What this task involves -> Look below for the line holding "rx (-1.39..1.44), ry" and the line holding "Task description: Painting". Transcribe exactly those lines and all lines between them, nothing more.

Given information below:

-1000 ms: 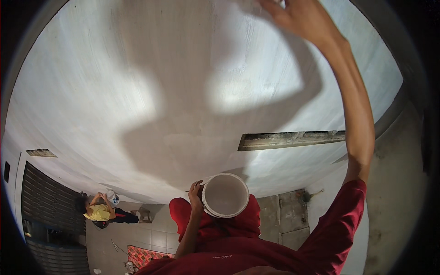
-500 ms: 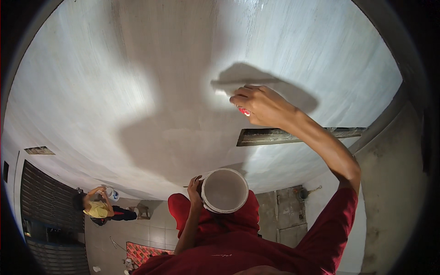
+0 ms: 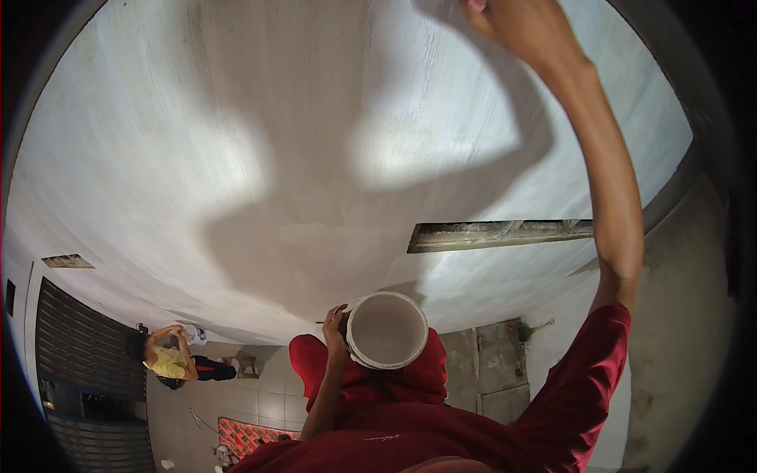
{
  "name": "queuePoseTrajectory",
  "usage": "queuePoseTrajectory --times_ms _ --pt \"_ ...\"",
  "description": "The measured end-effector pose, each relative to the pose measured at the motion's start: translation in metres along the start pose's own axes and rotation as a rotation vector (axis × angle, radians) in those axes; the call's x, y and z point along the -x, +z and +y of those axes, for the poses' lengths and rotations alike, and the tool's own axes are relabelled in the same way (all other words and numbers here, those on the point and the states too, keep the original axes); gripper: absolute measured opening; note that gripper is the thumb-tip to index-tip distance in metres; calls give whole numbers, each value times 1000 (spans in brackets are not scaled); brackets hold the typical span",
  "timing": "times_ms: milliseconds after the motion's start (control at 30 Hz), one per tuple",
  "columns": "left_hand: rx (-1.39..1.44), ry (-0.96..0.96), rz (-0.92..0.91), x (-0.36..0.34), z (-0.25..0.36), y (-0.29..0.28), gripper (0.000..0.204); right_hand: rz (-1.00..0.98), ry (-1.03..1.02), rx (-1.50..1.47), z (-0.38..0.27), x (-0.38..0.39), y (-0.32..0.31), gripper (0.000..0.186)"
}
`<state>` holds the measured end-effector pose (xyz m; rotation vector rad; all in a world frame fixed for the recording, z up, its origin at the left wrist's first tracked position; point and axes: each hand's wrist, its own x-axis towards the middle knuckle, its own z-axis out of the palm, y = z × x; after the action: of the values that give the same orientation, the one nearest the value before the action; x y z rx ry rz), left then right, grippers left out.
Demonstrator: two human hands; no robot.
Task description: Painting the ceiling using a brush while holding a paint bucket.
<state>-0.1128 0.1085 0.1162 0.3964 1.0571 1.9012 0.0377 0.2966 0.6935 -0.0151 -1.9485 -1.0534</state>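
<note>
My right hand [image 3: 522,25] is raised against the upper wall, partly cut off by the top edge. A red bit of a paintbrush handle [image 3: 476,4] shows in its closed fingers; the brush's head is out of view. Low in front of me, my left hand [image 3: 337,329] grips the left side of a white plastic bucket [image 3: 361,356]. The bucket's mouth faces up, and its inside looks pale grey-white. Streaky whitish coating covers the wall [image 3: 315,236], with my shadow across it.
A long slot-like opening [image 3: 489,235] cuts into the wall below my right arm. Down on the left, a person [image 3: 169,363] in yellow holds a white bucket [image 3: 193,335] by the wall. Dark slatted shutters [image 3: 87,339] and a red patterned mat [image 3: 248,436] lie beyond.
My right hand has swept up the wall with the paintbrush, from above the slot to the top edge, and the arm has straightened. My left hand and the bucket stay nearly put.
</note>
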Motion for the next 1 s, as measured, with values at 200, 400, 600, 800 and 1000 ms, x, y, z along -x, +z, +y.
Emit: queuePoseTrajectory --times_ms 200,400,600,800,1000 --pt "34 -25 36 2 5 -2 32 -430 -9 -269 -97 101 55 14" --pt "37 -20 2 0 -1 0 31 -687 27 -655 -144 165 66 13" --pt "23 1 22 2 0 1 32 -396 194 -534 -41 66 37 22" --pt "19 -4 30 2 2 -1 32 -177 171 -161 -15 -15 -19 20" --pt "29 12 12 3 5 4 32 -381 -7 -148 -55 77 41 24"
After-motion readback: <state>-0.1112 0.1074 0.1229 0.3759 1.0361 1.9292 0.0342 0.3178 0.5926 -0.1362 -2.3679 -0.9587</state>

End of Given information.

Solution to this task ->
  "columns": "left_hand: rx (-1.39..1.44), ry (-0.96..0.96), rz (-0.92..0.91), x (-0.36..0.34), z (-0.25..0.36), y (-0.29..0.28), gripper (0.000..0.204); right_hand: rz (-1.00..0.98), ry (-1.03..1.02), rx (-1.50..1.47), z (-0.38..0.27), x (-0.38..0.39), y (-0.32..0.31), gripper (0.000..0.186)"
}
`<state>` holds the measured end-effector pose (xyz m; rotation vector rad; all in a world frame fixed for the recording, z up, its origin at the left wrist's first tracked position; point and axes: each hand's wrist, its own x-axis towards the middle knuckle, its own z-axis out of the palm, y = z × x; after the action: of the values that give the same orientation, the one nearest the value before the action; x y z rx ry rz), left then right, grippers left out.
Demonstrator: two human hands; no robot.
Task description: Painting the ceiling using a brush while holding a paint bucket.

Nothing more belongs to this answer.